Результаты приведены в табл. 6 в конце описания, в которой "+++++++" указывает на сильный сигнал, "+" - едва определяемый сигнал и "-" обозначает, что сигнал не определяется.

а) Используя стандарты HSA на иммуноблотах было подсчитано количество HSA, присутствующее в очищенном HbAo - меньше 5 пикограмм/мг Hb (меньше 50 ppm - частиц на миллион).

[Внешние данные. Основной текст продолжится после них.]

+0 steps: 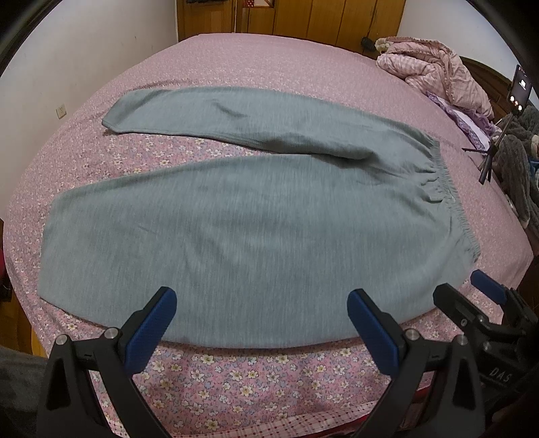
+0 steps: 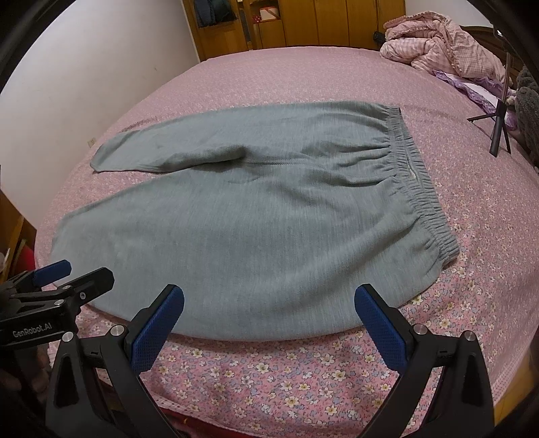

b) Были определены следы загрязнений с pI 5,2, которые взаимно реагируют с анти-RBC антителом. Другие исследователи также сообщают о подобных белках в их очищенных растворах Hb - см. Christensen и др., цит. лит.

с) Анти-HSA антитела, присутствующие в античеловеческой плазме, определены присутствием HSA в очищенном HbAo.

ПРИМЕР 10. Альбумин сыворотки человека - иммуноопределение (HSA-ID)

Для определения количества HSA (сывороточного человеческого альбумина), присутствующего в растворах гемоглобина, используют хроматографический метод. В этом методе используется антитело (анти-HSA), ковалентно связанное с матрицей колонки. Когда образец наносят на колонку, все, кроме антигена для антитела (HSA), проходят через стадию нанесения/промывки. При использовании буфера элюции связанный антиген (HSA) элюируют с колонки и площадь пика используют для подсчета антигена, присутствующего в образце.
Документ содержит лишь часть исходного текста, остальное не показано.